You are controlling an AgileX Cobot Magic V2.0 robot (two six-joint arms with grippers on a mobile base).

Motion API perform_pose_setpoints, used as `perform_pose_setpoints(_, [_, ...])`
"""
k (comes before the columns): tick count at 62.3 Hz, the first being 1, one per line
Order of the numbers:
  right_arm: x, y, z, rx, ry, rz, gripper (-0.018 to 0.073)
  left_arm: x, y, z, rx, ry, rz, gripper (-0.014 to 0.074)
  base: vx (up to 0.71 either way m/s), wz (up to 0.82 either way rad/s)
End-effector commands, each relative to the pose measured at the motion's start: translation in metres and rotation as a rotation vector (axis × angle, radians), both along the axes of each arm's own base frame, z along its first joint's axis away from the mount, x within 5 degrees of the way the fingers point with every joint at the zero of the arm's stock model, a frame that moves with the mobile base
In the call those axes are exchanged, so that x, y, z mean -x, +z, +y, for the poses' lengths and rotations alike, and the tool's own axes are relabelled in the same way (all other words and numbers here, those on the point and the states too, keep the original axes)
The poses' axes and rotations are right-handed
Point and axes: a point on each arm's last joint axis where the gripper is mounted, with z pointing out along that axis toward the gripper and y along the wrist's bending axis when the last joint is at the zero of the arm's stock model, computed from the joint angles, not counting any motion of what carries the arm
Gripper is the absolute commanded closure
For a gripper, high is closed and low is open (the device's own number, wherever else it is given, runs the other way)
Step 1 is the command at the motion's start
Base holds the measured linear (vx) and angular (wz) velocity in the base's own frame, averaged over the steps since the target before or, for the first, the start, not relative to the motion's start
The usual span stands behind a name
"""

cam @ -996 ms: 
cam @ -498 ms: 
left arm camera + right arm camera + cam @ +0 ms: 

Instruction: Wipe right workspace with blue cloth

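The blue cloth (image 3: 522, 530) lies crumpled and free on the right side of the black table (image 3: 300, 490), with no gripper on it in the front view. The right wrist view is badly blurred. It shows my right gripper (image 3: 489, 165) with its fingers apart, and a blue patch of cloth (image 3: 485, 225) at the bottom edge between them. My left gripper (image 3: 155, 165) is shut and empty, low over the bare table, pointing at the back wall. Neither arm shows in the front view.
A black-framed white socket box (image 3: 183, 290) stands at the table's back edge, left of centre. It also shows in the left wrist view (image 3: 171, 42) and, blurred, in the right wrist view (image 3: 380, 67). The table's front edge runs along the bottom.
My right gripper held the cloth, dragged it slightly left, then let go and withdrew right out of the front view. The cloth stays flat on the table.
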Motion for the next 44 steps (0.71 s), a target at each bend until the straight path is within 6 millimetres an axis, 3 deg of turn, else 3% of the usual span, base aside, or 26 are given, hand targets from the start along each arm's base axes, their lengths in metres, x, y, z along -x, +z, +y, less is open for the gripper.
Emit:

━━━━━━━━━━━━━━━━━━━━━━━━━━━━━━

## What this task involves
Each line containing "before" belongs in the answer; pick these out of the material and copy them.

## Output
k (comes before the columns): tick count at 62.3 Hz, the first being 1, one per line
Base holds the measured linear (vx) and angular (wz) velocity in the base's own frame, averaged over the steps since the target before or, for the first, the start, not relative to the motion's start

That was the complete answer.